___ RECORDS TO USE

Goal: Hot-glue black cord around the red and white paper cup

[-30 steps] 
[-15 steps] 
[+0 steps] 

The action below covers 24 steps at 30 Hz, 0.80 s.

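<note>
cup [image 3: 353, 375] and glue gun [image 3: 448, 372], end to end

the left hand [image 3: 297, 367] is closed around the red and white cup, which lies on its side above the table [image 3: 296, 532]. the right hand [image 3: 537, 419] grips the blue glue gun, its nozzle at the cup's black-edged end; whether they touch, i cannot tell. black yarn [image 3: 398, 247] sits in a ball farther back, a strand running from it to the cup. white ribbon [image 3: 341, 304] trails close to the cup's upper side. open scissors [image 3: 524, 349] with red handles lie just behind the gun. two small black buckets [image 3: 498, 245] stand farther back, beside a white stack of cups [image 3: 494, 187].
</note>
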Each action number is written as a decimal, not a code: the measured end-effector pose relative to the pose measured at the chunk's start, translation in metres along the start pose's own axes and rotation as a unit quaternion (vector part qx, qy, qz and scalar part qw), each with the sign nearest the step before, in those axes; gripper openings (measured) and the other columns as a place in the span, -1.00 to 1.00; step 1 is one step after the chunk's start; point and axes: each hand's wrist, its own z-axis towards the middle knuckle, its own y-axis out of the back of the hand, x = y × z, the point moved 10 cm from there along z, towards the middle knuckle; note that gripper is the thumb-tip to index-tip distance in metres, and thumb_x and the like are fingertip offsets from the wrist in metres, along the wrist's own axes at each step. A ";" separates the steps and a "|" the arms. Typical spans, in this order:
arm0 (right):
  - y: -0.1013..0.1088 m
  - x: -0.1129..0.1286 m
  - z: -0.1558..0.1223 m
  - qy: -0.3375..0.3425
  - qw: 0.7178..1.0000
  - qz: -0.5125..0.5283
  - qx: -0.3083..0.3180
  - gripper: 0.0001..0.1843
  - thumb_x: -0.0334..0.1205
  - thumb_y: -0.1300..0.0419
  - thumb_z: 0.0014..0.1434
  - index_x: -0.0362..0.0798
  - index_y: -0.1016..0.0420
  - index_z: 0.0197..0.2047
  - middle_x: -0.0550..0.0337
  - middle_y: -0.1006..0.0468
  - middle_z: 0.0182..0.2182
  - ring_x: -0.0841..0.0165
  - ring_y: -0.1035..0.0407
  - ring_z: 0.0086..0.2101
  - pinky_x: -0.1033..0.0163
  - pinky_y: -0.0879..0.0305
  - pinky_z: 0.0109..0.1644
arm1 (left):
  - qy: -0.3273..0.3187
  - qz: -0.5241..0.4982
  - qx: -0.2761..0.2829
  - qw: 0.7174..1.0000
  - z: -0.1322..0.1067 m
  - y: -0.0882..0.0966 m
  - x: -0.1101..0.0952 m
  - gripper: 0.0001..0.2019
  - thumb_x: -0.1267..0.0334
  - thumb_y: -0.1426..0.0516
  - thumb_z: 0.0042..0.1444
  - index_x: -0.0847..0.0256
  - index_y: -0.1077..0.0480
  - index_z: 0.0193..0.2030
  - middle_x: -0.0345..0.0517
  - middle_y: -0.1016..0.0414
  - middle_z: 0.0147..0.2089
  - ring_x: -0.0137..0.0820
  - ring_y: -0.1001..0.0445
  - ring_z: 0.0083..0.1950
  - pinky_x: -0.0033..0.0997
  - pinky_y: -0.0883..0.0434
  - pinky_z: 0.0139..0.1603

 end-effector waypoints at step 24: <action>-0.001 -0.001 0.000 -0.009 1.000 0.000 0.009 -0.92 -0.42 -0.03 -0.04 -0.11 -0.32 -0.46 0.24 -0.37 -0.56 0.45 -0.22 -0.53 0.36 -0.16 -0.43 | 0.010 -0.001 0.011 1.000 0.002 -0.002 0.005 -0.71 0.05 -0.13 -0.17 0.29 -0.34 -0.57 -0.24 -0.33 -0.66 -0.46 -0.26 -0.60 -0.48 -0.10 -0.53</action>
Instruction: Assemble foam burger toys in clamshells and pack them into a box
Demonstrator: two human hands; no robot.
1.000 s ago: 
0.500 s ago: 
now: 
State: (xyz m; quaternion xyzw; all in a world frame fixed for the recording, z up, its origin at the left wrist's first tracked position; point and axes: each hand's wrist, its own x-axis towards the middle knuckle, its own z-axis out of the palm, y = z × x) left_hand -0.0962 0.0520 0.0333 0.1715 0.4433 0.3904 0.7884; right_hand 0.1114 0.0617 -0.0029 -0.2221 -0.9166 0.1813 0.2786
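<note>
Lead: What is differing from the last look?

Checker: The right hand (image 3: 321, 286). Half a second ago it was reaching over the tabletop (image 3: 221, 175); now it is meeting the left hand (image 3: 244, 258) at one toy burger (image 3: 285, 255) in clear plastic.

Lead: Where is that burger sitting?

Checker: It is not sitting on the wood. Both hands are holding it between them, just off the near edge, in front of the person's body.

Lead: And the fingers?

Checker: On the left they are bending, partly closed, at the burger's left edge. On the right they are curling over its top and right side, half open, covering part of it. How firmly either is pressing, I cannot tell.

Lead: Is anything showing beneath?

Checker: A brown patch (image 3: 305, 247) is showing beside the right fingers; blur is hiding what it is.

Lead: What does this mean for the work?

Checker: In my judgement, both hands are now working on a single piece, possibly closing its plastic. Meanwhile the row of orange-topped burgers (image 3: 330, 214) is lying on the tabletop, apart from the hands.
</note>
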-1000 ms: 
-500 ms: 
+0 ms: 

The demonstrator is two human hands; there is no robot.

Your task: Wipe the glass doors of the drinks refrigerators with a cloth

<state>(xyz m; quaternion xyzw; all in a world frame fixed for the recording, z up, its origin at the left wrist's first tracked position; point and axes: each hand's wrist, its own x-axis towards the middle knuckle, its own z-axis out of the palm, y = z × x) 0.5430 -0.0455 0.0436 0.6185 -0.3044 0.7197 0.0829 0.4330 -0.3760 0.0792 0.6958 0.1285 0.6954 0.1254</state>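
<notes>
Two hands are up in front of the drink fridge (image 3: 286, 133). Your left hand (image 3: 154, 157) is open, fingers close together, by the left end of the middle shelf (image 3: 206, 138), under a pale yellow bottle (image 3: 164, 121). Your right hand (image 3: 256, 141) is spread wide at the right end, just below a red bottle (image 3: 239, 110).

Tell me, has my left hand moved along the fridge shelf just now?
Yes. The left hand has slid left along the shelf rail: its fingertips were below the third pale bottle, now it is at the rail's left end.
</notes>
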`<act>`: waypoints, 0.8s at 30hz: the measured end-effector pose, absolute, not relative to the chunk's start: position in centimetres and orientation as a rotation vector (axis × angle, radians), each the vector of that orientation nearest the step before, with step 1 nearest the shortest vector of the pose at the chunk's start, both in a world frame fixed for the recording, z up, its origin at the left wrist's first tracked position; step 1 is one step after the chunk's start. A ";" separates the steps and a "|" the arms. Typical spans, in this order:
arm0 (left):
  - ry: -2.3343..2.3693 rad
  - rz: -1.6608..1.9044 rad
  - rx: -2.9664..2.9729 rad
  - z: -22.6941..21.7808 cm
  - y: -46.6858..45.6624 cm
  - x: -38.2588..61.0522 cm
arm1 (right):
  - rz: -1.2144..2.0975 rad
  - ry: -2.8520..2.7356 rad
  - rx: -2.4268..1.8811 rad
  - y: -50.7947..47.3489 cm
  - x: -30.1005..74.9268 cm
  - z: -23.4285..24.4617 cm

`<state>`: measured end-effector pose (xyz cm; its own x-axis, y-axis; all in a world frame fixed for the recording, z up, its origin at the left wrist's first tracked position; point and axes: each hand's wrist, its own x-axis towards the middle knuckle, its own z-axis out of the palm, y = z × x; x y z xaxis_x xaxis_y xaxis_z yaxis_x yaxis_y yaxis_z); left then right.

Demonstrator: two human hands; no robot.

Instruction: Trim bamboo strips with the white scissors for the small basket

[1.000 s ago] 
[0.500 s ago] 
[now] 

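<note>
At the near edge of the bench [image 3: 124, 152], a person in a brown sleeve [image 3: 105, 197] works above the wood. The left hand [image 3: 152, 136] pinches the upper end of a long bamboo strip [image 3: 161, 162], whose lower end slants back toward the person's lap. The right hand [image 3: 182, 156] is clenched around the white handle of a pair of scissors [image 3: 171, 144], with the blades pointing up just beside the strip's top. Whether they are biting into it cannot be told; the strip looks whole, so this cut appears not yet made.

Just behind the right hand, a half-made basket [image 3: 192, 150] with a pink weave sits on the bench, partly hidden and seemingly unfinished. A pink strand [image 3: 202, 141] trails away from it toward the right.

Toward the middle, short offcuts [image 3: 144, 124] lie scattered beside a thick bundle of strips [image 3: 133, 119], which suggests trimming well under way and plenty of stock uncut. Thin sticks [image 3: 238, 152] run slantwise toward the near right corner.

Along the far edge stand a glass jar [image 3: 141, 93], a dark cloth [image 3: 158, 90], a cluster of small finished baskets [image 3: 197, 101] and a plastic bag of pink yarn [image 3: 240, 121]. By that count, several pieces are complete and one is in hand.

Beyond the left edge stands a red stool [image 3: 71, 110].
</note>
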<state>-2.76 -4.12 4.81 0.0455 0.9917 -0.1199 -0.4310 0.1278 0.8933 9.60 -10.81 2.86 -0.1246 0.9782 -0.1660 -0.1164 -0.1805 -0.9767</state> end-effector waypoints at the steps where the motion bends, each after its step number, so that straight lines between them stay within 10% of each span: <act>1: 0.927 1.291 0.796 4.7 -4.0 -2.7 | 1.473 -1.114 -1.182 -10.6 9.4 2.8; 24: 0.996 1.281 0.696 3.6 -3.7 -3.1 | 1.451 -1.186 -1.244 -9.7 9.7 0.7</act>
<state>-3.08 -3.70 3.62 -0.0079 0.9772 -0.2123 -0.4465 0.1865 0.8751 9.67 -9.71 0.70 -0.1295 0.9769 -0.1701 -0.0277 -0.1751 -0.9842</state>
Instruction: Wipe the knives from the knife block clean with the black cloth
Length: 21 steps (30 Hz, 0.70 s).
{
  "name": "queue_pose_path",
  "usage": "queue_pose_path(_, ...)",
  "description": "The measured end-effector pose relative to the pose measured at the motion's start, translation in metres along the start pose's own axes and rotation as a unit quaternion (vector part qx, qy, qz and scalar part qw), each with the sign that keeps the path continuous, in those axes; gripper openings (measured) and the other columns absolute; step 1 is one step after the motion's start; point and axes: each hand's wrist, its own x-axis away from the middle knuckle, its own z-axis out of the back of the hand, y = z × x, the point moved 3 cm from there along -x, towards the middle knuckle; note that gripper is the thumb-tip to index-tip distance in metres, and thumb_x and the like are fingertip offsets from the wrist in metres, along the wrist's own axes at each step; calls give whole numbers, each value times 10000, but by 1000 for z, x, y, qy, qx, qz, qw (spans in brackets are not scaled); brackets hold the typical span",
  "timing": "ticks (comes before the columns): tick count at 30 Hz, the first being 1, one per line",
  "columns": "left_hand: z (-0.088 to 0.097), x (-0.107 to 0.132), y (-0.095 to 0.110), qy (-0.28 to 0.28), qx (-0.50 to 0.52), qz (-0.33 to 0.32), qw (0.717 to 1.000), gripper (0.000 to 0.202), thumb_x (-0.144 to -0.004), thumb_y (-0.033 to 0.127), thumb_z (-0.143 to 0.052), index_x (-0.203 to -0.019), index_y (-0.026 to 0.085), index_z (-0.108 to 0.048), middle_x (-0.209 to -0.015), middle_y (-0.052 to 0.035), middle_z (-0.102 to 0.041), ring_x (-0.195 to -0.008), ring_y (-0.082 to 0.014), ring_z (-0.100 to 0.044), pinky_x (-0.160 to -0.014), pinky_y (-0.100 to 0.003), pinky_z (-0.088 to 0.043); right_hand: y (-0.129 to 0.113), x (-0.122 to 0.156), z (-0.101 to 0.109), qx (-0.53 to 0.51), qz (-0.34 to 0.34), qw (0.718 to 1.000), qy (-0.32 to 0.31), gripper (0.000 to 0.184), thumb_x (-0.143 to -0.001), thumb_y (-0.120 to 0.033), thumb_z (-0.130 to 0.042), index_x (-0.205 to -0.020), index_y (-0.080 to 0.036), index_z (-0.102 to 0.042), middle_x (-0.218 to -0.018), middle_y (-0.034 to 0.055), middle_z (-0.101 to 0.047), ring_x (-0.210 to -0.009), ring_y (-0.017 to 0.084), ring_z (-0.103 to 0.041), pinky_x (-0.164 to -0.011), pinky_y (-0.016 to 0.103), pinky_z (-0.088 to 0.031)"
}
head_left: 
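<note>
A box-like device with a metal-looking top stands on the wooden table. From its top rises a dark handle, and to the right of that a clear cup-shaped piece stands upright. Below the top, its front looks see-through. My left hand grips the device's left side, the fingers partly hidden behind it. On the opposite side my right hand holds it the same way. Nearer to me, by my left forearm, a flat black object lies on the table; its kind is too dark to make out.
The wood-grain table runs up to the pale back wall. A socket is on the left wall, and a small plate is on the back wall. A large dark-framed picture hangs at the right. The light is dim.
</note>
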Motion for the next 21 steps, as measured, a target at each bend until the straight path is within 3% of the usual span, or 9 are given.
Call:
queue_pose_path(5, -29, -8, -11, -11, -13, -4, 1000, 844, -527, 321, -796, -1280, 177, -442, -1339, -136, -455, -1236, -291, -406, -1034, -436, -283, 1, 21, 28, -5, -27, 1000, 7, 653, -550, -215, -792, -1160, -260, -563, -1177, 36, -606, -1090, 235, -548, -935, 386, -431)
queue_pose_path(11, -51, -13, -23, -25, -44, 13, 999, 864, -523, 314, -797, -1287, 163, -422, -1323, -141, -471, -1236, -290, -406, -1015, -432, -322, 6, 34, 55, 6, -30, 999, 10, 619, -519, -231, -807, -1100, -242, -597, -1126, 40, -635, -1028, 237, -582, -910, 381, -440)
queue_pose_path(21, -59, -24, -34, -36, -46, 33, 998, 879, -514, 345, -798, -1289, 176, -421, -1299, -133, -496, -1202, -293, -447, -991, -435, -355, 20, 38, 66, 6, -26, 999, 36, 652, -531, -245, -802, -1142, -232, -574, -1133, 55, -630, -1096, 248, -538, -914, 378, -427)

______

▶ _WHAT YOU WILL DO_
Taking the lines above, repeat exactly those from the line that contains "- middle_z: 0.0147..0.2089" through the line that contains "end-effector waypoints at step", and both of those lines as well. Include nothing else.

▶ _RESULT OF THIS TASK_
  - middle_z: 0.0147..0.2089
  - ring_x: -0.0137..0.0820
  - ring_y: -0.1001..0.0445
  - ring_z: 0.0083..0.1950
  - pinky_x: -0.0033..0.0997
  - pinky_y: -0.0883..0.0434
  - pinky_z: 0.0139..0.1603

 end-effector waypoints at step 24: <action>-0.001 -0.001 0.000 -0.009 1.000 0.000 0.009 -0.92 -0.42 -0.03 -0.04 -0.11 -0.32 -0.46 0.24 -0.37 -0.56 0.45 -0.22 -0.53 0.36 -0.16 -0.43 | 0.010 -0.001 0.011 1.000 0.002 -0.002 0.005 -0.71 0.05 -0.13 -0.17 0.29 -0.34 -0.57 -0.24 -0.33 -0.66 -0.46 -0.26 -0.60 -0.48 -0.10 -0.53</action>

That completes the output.